ROLL CALL
Listen to news reports, read the paper, watch the war in Iraq and Afghanistan on TV. Learn the statistics of the war dead. Yes, we know the meaning behind the statistics – intellectually. It’s terrible. Obviously terrible. But unless somehow personally involved, numbers without names don’t really “connect.”
Thanks to the Student Veterans of the University of Alaska Anchorage on Veterans’ Day 2011, the numbers became more connected.
A National Roll Call was conducted on the UAA campus of some 6,300 (currently) America’s military warriors in Iraq and Afghanistan “killed in action” – euphemistically softened to “KIA.” Turns were taken intoning the names and ranks of our fallen warriors - page after page, after page, after page of names names names. Names read, one after the other, from nine in the morning until five in the afternoon.

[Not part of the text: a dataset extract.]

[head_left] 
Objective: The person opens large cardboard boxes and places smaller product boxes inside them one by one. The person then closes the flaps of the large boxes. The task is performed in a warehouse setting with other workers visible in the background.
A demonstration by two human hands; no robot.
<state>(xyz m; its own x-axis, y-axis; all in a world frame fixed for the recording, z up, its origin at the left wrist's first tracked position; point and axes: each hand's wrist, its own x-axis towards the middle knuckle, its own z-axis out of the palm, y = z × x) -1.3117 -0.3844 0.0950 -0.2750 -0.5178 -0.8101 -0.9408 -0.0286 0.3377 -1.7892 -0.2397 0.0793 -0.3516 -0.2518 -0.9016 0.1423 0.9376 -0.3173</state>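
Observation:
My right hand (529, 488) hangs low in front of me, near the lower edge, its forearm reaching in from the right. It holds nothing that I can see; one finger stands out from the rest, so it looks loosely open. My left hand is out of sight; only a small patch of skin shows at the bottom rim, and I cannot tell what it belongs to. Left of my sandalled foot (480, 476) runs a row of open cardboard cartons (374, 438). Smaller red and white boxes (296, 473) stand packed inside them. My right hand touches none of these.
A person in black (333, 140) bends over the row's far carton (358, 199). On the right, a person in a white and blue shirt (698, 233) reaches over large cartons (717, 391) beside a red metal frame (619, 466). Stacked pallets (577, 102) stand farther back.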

I imagine few of us who read or heard the names during the Roll Call knew the human being behind the name. But after the calling the roll name-by-name, there was some connection. A connection more than before. It brought it all somewhat “home.” I read just one long page of names. It was an “experience.” An experience made more poignant by being a veteran myself.
Male, female, private, colonel, army, navy, air force, marine - names on the Roll Call. Made no difference. Only volunteer human beings dying on a battlefield on the other side of the world. God Bless you.